After 2005, his efforts extended to helping lepers in Vietnam and Burma. He was widely known for his ability to appeal to people for help, with his list of benefactors estimated at about 2,500, as he made appeals in places like Hawaii and the US, He used silk screen prints crafted by refugees to help raise funds. While Caritas Macau worked mainly in the city, Ruiz founded the Ricci Social Service Foundation to foster the widespread work of Casa Ricci Social Services, "to help the people living in the Chinese mainland and the Macao SAR on the margins of poverty and society, ... and contribute to the development of the country as a whole." For the Ricci Social Service Foundation, the revised text of the "articles of association was filed in the Department's 2010/ASS/M2 file group on May 6, 2010".

On a personal level, Father Ruiz was said to be an ardent fan of Formula One, Real Madrid and Rafael Nadal.

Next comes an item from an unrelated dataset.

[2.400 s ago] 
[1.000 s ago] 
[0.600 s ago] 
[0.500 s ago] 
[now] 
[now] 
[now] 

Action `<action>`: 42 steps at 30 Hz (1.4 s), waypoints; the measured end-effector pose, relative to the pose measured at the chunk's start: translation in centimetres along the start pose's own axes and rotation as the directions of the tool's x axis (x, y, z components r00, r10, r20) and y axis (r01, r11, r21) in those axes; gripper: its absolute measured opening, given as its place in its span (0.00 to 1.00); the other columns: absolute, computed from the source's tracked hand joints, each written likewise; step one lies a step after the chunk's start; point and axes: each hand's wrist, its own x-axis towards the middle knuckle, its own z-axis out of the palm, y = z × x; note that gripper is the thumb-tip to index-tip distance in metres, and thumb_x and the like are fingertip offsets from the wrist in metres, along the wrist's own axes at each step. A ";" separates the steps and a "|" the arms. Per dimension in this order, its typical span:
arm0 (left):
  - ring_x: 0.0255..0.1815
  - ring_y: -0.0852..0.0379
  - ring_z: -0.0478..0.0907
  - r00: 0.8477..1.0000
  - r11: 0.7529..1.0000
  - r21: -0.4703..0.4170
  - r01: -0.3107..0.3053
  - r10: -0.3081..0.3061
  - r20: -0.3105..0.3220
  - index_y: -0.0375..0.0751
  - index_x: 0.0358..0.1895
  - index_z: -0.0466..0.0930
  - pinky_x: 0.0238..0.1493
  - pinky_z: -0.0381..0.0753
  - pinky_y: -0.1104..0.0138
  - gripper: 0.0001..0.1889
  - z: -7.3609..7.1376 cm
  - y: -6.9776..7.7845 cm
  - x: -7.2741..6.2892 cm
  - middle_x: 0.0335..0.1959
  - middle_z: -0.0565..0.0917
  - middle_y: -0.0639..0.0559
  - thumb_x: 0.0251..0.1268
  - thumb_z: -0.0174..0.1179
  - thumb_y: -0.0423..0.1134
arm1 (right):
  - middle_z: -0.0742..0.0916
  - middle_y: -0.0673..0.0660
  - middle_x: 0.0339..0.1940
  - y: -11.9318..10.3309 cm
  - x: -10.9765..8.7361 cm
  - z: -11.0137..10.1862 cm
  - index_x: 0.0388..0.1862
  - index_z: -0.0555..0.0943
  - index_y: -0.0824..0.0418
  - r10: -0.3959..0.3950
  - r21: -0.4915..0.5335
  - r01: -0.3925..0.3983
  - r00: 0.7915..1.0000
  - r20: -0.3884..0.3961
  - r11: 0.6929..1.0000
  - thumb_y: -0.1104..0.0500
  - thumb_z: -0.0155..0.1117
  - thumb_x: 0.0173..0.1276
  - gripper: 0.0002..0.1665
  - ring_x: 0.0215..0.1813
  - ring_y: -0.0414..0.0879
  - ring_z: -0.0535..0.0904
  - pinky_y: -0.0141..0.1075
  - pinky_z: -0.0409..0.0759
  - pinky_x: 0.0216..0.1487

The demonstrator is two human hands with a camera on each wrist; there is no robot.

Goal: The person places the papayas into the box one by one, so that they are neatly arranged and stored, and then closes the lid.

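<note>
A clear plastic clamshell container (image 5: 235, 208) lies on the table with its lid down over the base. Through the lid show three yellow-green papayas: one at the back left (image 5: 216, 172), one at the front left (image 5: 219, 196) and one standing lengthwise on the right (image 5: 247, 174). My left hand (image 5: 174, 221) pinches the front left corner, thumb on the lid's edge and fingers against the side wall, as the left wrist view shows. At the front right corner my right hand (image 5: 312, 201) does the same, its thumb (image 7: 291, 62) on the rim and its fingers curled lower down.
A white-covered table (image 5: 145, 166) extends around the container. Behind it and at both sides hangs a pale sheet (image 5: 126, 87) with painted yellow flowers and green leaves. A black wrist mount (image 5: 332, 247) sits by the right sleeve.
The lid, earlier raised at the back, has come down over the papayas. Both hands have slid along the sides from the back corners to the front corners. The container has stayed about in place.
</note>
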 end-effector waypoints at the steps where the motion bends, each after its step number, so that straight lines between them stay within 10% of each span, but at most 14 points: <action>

Father Luis Ruiz Suarez died in Macau on July 26, 2011, at the age of 97. Chief executive of Macau, Fernando Chui, in his condolences described Ruiz as "a great philanthropist and citizen of Macau ...(whose) work was worthy of recognition and respect by the entire society. ... (He) will remain an example of the great values of solidarity and unconditional dedication to others." He was buried at San Miguel cemetery on August 3, 2011.

In 2015, the Ricci Social Service Foundation was running 50 programs distributed in 13 provinces of China with 64 leprosy centers for a total of 4,000 patients and five HIV homes with a total of 300 HIV+ mothers/adult. It was also caring for 1500 students from poor families.